Cost estimate of compost and native vegetation method

The economic cost of applying compost and native vegetation as a soil erosion control needs to be investigated further; however some estimates of cost for the Christchurch area are discussed below. The wholesale price of compost in Christchurch is approximately $16/tonne, as compared to $40/tonne for Tauranga, Napier, and Auckland (Clough, 1999). The price of compost in Christchurch is cheaper due to a competitive compost producing market. Using the 20 mm depth of compost application used in these experiments, and assuming a compost density of 590 kg/m3 (MfE, 2005), the cost of applying a compost blanket in Christchurch is $1,888 per hectare (Table 9.2.1). The maintenance cost for this blanket was approximated to be $14.54 per hectare, assuming the compost loss is equal to 10x the TSS concentration obtained from Notch 1 experiments. This compost loss accounts for biodegradation and erosion. The total cost for a 1 year design life compost blanket was estimated to be $1,900 per hectare. Table 9.2.1: Cost of a 20 mm compost blanket in Christchurch. Price incl. GST $/tonne $ 16.00 Life span years 1

Density tonnes/m3

Depth of application mm

Volume of compost Cost m3/ha $/ha 0.59 20 200 $ 1,888.00 Erosion rate Maintenance requirements Cost Total cost kg/ha.year m3/ha.year $/ha $/ha 909 1.54 $ 14.54 $ 1,902.54

As acquiring and applying compost is becoming increasingly cheaper, due to new technologies and greater composting resource availability (As discussed in Section 5.2), the cost of purchasing and planting the native plants becomes the limiting factor. The wholesale price of Carex flagellifera for the PB5 size used in these experiments is ~$2.50 per plant. Using a plant spacing of 300 mm, the cost of purchasing Carex flagellifera was calculated to be $279,000 per hectare planted (see Table 9.2.2).
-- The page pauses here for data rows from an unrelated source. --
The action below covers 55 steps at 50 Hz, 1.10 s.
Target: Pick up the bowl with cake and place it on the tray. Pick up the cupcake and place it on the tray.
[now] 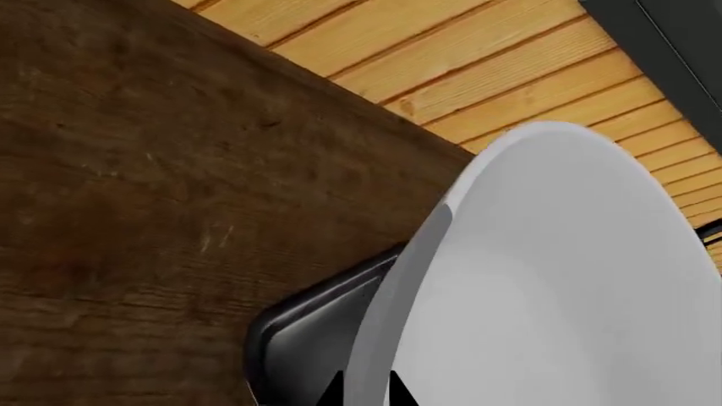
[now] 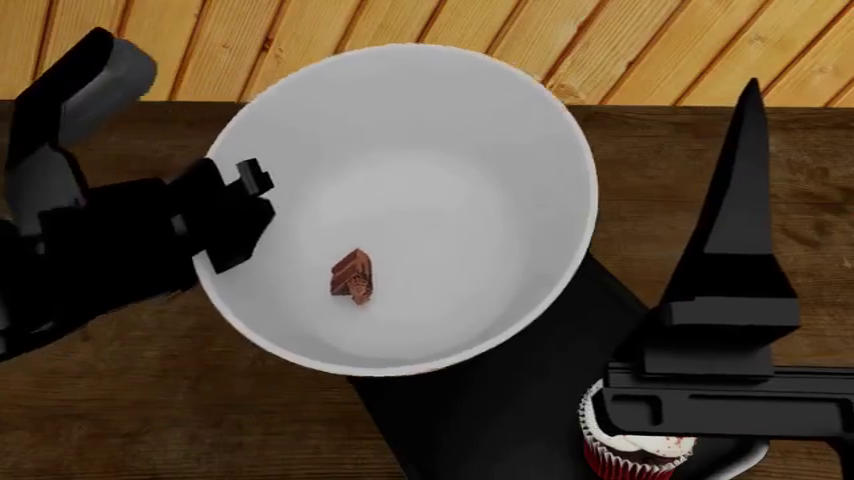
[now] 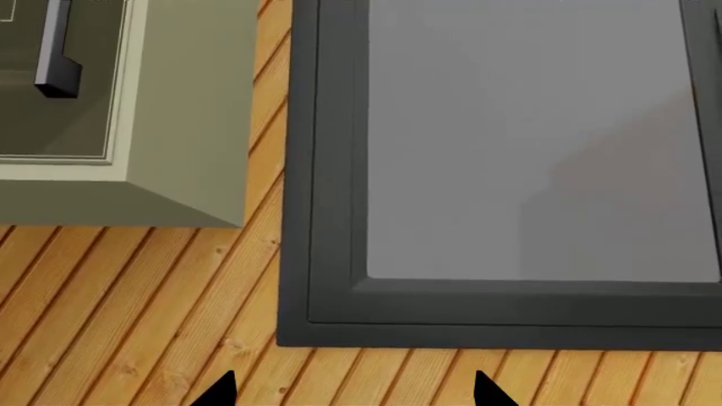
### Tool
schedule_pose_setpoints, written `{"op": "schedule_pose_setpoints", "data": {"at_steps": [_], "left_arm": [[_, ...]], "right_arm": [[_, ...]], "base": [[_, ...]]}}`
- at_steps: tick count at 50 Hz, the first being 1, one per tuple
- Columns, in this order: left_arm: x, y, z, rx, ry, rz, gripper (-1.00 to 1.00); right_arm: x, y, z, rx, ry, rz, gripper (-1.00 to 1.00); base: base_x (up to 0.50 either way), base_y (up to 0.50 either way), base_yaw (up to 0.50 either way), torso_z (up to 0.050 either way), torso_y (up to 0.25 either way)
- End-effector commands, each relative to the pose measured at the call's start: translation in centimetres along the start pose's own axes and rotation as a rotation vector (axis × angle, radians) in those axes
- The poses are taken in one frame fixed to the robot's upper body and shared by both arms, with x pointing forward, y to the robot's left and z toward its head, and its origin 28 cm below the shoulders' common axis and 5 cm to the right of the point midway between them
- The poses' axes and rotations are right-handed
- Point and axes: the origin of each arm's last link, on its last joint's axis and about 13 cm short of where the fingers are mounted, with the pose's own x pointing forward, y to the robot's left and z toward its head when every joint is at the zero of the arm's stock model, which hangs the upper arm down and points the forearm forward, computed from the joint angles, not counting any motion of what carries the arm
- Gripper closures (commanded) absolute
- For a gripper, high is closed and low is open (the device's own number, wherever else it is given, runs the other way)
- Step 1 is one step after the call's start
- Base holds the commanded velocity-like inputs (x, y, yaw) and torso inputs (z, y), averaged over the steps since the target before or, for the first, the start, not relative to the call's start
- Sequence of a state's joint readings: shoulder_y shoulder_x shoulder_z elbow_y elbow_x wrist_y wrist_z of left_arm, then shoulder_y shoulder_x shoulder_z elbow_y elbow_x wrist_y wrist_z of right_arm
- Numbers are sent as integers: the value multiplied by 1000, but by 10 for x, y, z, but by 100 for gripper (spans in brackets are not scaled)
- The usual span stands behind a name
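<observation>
1. Head view: found the bowl (image 2: 414, 150) filling the upper centre of the frame, held up over the dark wooden worktop (image 2: 107, 400).
2. Saw the left end effector (image 2: 234, 215) clenched on the bowl's rim at centre left, one finger inside the wall and one outside.
3. Found the cake (image 2: 354, 277) lying on the bowl's floor, a little left of the frame's centre.
4. Noted the dark tray (image 2: 494, 400) at lower centre, partly covered by the bowl above it.
5. Spotted the cupcake (image 2: 625, 455) in the lower right corner, half hidden behind the right arm (image 2: 727, 300); could not tell whether it stood on the tray or just beside it.
6. Left wrist view: caught the white rim pinched between two black fingertips (image 1: 330, 392), with a tray corner and brown worktop behind it and the plank floor (image 1: 508, 68) beyond.
7. Right wrist view: showed the right end effector (image 3: 350, 393) released, tips well apart with nothing between them, over plank floor, near a dark-framed grey panel (image 3: 530, 144) and an olive cabinet (image 3: 181, 127).
</observation>
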State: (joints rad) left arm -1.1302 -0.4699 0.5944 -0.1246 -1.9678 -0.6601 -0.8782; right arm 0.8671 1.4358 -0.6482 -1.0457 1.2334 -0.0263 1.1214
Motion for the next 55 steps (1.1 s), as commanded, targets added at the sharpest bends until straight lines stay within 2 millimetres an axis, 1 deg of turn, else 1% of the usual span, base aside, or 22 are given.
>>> {"op": "schedule_pose_setpoints", "data": {"at_steps": [1, 5, 12, 16, 22, 28, 33, 38, 48, 55], "left_arm": [[21, -15, 13, -68, 16, -38, 100], [32, -13, 10, -84, 32, -36, 100], [47, -6, 14, -136, 23, -14, 100], [54, -2, 11, -148, 35, 6, 100], [57, -3, 5, -141, 55, 4, 100], [60, 2, -6, -121, 88, 34, 100], [63, 8, -19, -106, 125, 53, 100], [64, 10, -26, -99, 141, 62, 100], [64, 13, -34, -101, 165, 65, 100], [63, 13, -36, -106, 169, 65, 100]], "right_arm": [[-1, -1, 1, -4, -3, -6, -100], [0, 0, 1, -4, -5, -3, -100], [0, -1, 3, -7, -7, -1, -100], [0, -2, 3, -8, -6, 1, -100], [-1, -2, 4, -10, -7, 1, -100], [-2, -3, 4, -10, -5, 0, -100], [-2, -2, 3, -9, -3, 0, -100], [-2, -2, 3, -8, 0, -2, -100], [-3, -3, 2, -8, 4, -6, -100], [-3, -3, 3, -7, 5, -6, -100]], "base": [[0, 0, 0, 0, 0], [0, 0, 0, 0, 0], [0, 0, 0, 0, 0], [0, 0, 0, 0, 3], [0, 0, 0, 0, 0], [0, 0, 0, 0, 0], [0, 0, 0, 0, 0], [0, 0, 0, 0, 2], [0, 0, 0, 0, 0], [0, 0, 0, 1, 0]]}}
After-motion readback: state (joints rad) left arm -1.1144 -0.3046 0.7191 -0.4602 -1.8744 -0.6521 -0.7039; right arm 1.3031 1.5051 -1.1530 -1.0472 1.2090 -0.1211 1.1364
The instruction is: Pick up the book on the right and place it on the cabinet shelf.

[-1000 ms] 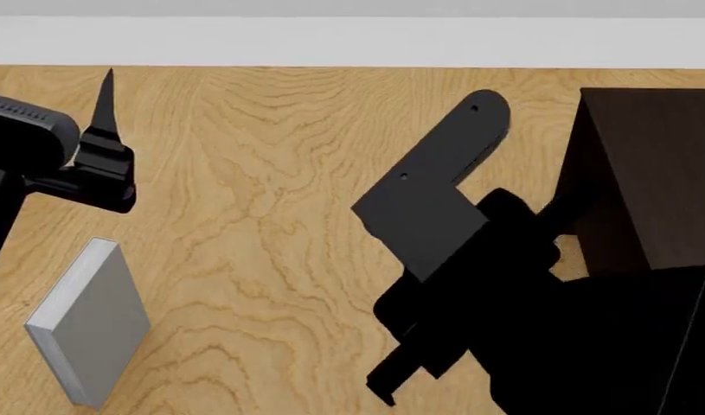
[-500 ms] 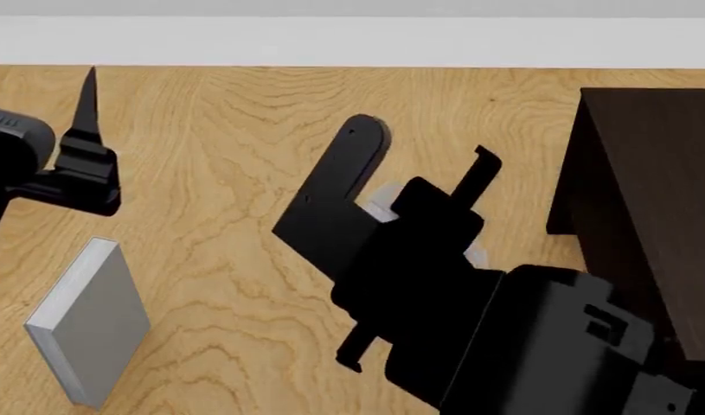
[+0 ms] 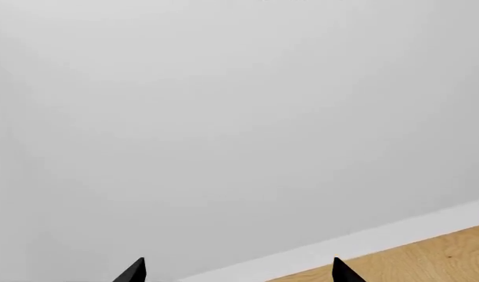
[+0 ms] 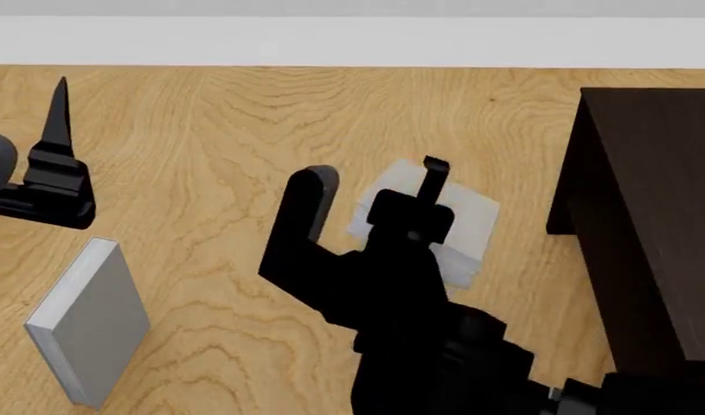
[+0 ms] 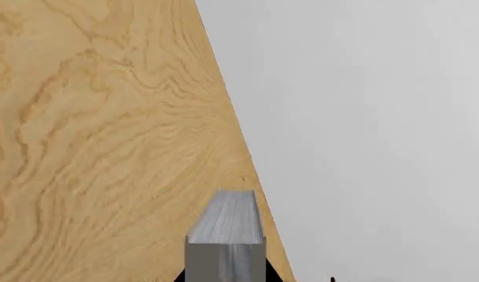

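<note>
Now you are seeing two books on the wooden floor: the pale grey-white thin hardcover book (image 4: 462, 220) beside the very dark brown wooden cabinet (image 4: 658, 216), and a darker grey book (image 4: 89, 322) lying well apart. Your right gripper (image 4: 369, 186) is closing on the pale book. Your left gripper (image 3: 237, 271) is standing wide, holding nothing.
</note>
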Available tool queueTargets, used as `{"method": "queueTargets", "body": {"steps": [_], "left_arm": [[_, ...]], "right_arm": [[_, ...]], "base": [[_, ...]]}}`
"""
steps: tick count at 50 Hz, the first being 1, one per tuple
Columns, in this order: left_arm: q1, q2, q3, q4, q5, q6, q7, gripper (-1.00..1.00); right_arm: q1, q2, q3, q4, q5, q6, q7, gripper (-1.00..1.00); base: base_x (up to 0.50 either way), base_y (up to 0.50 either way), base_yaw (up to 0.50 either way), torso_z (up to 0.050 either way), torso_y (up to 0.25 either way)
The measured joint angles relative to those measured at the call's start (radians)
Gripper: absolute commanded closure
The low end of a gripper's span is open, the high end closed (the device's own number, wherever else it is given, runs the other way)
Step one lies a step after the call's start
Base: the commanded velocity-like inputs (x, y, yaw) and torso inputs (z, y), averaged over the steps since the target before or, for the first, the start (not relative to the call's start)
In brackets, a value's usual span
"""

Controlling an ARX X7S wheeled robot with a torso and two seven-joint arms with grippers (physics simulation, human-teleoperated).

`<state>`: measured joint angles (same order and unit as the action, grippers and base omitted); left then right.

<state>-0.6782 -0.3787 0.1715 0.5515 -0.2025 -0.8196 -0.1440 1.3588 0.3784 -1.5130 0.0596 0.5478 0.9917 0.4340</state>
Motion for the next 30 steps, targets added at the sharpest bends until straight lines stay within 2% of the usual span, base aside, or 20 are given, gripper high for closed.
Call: {"method": "queueTargets", "body": {"steps": [17,30], "left_arm": [[0.042,-0.006,-0.03,0.035,-0.018,0.009,-0.006,-1.0],[0.076,-0.004,-0.052,0.049,-0.032,0.022,-0.012,-1.0]], "right_arm": [[-0.094,-0.058,-0.058,0.098,-0.124,-0.029,0.159,1.0],[-0.153,-0.057,-0.08,0.096,-0.196,-0.017,0.274,1.0]], "base": [[0.0,0.0,0.0,0.0,0.001],[0.0,0.0,0.0,0.0,0.002]]}}
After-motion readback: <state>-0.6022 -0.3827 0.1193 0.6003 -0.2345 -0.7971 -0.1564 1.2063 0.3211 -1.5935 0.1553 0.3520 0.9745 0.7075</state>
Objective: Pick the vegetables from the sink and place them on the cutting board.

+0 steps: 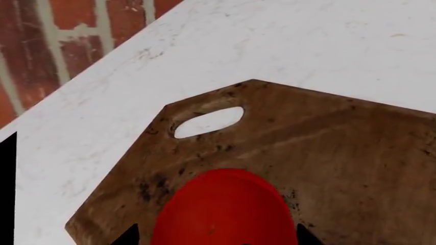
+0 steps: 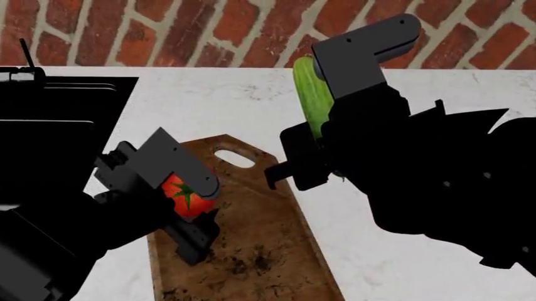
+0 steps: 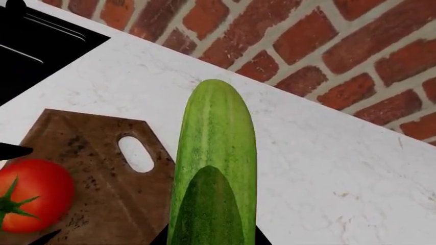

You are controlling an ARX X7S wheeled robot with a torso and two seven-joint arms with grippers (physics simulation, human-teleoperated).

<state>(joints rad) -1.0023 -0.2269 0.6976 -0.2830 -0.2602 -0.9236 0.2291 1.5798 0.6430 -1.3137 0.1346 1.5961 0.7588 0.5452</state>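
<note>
My left gripper [image 2: 191, 199] is shut on the red tomato [image 2: 187, 194] with its green stem, over the brown cutting board [image 2: 251, 232]. In the left wrist view the tomato [image 1: 221, 209] fills the jaws above the board [image 1: 340, 153], near its oval slot. My right gripper [image 2: 322, 150] is shut on the long green cucumber [image 2: 307, 94], held upright in the air above the counter, just right of the board. In the right wrist view the cucumber [image 3: 214, 163] points to the brick wall, with the board [image 3: 95, 148] and tomato [image 3: 34, 194] beside it. The black sink [image 2: 59, 119] is at the left.
White marble counter [image 2: 235, 100] runs around the board and sink. A red brick wall [image 2: 209, 31] stands behind it. The black faucet [image 2: 25, 56] rises at the sink's back edge. My right arm's dark bulk [image 2: 444, 182] covers the counter's right side.
</note>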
The seasonal nature of vegetation availability constrains when this technique can be applied. Using native seeds instead of seedlings could reduce this cost, but it is not recommended due to the specific germination requirements, insect predation and high mortality rate of native seeds. Non-native species can also be used with this method depending on their suitability to a site. Table 9.2.2: Cost of purchasing PB5 size Carex flagellifera. Plant price $/plant (PB5 size) $2.50

Recommended spacing mm/apart 300

Number of plants number/ha 111556

Cost of vegetation $/ha $278,890.00

The total raw material cost (purchasing vegetation and compost) is estimated to be $282,700 per hectare. Of this approximately 99% of the cost is in the vegetation. The actual cost of applying this technique will depend upon the method of compost application (i.e. by hand or blower truck), and the planting labour required.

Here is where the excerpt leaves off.